When i was in college I would pull all-nighters all the time. I worked 40-60 hours per week and took a full courseload. Even after college, I would get obsessed with different things and stay up all night working...One time it was a project. Another time it was when I was trying to buy a house. Other projects for my job have kept me up--I've survived. I guess I'm getting old--I barely survived today. My body is clearly telling me "Don't pull that shit anymore!"

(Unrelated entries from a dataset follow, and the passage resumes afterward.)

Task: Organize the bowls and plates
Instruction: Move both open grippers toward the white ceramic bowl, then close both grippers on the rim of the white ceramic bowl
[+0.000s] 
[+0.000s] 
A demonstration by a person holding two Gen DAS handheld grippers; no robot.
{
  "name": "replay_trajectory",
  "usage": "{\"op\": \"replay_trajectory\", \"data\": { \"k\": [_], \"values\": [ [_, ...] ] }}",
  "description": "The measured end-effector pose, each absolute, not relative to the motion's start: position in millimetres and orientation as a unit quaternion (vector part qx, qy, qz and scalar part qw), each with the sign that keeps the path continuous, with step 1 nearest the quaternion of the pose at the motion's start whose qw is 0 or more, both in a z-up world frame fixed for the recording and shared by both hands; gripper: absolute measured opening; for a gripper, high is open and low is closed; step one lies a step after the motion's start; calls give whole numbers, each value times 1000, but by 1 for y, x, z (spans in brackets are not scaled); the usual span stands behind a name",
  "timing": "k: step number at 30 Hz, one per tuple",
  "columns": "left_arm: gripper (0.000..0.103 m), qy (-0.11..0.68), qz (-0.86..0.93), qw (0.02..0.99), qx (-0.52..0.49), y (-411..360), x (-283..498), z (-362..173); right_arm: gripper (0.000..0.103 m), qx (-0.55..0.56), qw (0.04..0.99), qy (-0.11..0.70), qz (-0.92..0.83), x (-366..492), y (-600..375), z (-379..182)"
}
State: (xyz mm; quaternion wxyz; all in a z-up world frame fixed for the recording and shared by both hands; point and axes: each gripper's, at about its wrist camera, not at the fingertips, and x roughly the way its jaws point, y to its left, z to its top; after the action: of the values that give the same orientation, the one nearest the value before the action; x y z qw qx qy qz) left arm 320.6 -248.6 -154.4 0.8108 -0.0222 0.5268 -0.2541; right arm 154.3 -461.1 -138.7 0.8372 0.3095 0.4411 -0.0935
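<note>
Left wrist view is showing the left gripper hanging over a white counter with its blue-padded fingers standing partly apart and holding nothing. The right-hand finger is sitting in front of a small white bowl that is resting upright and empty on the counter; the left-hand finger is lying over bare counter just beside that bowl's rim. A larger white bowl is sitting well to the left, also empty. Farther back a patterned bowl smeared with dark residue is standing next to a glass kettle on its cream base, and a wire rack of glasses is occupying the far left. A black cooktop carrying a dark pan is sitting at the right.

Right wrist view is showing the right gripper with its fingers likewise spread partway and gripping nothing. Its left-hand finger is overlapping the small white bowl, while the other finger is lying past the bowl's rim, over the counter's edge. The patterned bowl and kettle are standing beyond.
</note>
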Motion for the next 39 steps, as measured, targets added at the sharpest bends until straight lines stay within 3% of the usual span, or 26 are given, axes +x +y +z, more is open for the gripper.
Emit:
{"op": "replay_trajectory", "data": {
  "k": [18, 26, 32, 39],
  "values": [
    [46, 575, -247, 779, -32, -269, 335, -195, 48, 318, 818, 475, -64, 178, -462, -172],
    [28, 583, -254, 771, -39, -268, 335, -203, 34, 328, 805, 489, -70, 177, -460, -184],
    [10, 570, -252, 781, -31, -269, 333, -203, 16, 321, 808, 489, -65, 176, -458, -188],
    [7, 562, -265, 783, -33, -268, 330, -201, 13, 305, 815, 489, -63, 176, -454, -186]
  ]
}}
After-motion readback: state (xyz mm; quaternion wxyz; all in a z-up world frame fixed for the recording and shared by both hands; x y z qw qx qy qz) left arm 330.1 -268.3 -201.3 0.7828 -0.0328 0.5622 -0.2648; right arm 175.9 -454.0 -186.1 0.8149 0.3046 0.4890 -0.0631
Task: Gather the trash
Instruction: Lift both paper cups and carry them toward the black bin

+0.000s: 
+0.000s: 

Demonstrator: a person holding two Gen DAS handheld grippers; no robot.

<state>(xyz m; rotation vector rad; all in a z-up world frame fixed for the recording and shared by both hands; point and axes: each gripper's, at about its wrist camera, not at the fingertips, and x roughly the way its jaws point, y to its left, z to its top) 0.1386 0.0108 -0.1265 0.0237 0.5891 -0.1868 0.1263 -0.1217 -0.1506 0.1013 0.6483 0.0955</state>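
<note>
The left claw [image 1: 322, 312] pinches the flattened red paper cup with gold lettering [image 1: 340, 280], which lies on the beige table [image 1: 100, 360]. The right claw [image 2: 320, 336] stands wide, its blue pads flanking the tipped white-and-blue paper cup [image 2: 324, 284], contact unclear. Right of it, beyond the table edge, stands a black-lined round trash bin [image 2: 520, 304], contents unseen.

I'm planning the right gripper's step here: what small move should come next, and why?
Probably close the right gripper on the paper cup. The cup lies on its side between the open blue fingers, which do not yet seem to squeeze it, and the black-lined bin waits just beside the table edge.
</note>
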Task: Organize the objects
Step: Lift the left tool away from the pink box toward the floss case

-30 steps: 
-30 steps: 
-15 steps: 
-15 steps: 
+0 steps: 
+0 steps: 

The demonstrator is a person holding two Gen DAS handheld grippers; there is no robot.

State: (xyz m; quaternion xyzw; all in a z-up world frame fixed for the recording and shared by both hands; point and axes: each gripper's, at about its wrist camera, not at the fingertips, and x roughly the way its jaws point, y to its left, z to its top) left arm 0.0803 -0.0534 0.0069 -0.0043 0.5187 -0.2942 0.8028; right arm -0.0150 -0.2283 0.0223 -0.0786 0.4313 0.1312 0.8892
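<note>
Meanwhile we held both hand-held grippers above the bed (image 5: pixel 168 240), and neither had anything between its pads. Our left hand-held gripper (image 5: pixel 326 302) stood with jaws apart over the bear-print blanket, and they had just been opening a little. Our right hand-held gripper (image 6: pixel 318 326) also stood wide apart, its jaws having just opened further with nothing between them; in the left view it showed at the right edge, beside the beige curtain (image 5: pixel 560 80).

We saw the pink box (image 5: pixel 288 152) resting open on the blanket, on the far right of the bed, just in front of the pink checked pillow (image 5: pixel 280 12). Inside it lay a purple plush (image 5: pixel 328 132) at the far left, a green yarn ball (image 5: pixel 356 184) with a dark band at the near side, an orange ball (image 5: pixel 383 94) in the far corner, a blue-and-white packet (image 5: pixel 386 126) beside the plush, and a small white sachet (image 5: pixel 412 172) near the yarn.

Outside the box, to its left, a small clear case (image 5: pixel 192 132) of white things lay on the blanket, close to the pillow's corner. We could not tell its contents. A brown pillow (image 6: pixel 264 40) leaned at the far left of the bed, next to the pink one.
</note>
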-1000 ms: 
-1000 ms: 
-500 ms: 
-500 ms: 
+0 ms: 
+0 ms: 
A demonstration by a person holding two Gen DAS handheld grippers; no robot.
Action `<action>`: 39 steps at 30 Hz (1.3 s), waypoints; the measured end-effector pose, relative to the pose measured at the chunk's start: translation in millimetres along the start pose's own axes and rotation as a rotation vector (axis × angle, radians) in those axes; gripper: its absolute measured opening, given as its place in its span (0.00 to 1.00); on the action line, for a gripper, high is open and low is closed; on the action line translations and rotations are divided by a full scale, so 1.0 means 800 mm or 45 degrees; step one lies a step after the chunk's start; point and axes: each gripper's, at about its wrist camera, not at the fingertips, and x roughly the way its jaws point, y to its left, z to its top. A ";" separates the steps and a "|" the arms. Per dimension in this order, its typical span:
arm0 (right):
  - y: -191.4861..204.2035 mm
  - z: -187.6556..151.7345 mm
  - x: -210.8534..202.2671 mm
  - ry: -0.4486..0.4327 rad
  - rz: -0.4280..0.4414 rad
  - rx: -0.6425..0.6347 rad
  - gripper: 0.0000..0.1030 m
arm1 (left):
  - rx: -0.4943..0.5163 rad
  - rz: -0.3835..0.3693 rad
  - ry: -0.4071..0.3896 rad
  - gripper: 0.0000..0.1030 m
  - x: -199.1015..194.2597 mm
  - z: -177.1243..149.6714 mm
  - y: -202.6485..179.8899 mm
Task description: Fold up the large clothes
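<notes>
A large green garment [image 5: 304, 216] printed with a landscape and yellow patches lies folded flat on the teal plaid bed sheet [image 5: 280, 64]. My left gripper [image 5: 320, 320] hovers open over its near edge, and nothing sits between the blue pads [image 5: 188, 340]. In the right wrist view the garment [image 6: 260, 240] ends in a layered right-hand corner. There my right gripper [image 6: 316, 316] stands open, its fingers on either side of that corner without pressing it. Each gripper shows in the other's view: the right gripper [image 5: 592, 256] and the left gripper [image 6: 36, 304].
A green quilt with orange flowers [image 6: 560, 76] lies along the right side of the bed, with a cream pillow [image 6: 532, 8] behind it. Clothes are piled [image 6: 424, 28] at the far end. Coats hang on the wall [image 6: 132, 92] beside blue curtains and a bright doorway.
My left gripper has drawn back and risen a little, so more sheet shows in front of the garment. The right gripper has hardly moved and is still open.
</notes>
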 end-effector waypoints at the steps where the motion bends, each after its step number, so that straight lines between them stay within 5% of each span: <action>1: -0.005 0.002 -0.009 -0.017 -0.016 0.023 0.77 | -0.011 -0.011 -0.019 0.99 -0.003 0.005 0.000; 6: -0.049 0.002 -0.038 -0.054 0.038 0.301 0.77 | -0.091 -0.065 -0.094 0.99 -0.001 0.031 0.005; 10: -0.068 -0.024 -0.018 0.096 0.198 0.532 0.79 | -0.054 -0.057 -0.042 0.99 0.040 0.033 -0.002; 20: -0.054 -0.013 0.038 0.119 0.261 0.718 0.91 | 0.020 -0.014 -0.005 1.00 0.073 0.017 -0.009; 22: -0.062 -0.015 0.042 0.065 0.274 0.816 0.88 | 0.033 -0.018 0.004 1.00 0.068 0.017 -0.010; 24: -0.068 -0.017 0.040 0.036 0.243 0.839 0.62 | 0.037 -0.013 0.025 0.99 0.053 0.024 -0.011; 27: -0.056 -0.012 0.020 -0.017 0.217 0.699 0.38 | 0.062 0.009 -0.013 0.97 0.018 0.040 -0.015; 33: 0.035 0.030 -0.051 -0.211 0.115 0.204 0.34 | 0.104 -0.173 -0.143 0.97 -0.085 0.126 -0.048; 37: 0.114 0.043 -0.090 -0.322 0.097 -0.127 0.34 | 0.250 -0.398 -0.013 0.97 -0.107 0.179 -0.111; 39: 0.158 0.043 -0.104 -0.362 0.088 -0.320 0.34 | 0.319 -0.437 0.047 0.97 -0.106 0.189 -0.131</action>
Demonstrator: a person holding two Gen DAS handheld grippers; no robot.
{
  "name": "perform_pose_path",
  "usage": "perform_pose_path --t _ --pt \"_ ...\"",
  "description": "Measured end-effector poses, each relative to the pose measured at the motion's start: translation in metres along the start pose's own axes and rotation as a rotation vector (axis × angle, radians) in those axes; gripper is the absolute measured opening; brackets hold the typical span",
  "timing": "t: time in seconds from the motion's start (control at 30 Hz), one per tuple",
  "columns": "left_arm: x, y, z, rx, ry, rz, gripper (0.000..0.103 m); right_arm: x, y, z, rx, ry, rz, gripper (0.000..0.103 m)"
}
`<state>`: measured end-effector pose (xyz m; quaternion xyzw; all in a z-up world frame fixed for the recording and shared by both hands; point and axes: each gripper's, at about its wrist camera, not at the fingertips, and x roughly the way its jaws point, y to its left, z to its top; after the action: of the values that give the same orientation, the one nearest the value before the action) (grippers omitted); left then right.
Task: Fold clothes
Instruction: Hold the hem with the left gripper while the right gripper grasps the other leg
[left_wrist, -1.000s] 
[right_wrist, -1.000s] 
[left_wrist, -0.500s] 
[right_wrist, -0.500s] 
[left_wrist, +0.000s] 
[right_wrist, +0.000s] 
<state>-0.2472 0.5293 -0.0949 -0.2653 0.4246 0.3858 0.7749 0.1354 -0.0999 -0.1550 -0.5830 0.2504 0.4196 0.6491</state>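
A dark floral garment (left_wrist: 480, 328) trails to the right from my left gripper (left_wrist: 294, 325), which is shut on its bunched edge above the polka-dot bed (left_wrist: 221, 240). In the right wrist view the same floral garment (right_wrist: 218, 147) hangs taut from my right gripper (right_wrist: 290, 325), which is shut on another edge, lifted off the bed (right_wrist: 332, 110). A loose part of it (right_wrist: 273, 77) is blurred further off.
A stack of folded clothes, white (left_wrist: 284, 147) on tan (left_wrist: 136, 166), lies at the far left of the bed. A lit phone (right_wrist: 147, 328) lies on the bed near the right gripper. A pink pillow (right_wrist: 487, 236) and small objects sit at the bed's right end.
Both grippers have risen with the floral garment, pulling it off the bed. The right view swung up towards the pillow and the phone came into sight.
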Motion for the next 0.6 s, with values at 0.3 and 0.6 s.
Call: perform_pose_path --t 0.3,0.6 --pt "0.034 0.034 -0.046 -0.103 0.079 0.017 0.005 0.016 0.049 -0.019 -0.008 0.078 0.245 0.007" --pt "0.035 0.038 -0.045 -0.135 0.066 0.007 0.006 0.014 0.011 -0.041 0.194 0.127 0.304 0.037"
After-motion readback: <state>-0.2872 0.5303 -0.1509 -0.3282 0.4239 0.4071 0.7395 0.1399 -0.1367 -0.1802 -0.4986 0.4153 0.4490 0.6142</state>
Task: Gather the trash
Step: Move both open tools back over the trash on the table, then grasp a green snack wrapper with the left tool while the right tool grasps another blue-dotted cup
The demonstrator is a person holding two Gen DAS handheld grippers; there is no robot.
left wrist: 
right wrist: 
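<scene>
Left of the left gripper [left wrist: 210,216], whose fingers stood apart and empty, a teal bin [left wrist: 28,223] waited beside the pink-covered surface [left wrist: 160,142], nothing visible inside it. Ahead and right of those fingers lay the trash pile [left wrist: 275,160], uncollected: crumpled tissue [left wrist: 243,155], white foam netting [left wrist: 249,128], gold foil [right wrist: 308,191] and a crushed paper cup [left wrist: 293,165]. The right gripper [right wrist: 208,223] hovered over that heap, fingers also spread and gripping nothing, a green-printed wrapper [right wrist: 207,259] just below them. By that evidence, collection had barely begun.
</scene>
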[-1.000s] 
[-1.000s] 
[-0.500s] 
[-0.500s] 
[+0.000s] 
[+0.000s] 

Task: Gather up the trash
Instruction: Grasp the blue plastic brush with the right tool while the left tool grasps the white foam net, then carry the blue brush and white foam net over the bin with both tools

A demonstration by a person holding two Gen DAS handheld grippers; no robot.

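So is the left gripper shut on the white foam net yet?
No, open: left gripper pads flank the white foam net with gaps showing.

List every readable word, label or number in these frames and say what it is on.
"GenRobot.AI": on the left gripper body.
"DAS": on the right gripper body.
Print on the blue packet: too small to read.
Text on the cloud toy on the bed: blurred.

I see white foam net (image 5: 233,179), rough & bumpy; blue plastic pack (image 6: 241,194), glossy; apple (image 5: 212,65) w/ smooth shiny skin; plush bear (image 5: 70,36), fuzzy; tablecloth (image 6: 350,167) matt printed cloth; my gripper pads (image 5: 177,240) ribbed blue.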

Periodically, I would down something caffeinated to pep me up and keep me going. I had a crazy day scheduled--first of all, a meeting with a person I really like--it went well, as expected. I started crashing mid-morning, and I got into a kind of survival mode where I felt like I had a sort of tunnel vision--I could focus on one thing at a time, but wasn't multi-tasking as well as I normally force myself to do. I had planned the day out pretty well, so things went like clockwork. Or, rather as if I was sleepwalking through it--a passenger on a train.

I had to work with a co-worker for most of the day. A nice enough guy with the potential for being a little on the talkative, annoying side. My patience was worn, so a couple of times I "shush'ed" him while I was concentrating on a problem. My head was a dull ache. There was no retreat.

By midafternoon, the day crescendoed to a roar. I was busy coordinating the events of tomorrow, talking to Mike D. about a presentation, stopping for a brief lunch, and asking another co-worker to get some items ready for an important meeting in the morning.

At 3:00, I found myself in a surreal situation.

I can't give specifics--sorry.

I was sitting, completely alone, in a room, perfecting the performance of some pretty complicated equipment. I was totally covered--wearing a suit from head to toe, including foot covers and a poofy blue head thingy. Slowly, I turned my head to the left--next to me was a bank of incubators full of human embryos. It turned out there were hundreds of incubating embryos and eggs.

I thought of the movie Aliens--you know, the part where they go into the egg room and there are hundreds of those embryonic aliens. Part creeped-out, part humbled. How many souls were in those tubes? I got a clear picture of the molecules in the body passed down from generation to generation, without the confusion of ethics or religion or faith or emotions or trying to define what a family is in a social sense. Just in terms of lineage and heritance and the mechanics of embryonic development. It must be hard to people who work in such conditions daily to avoid a God complex.` Somehow, being in that room gave me a sense of power.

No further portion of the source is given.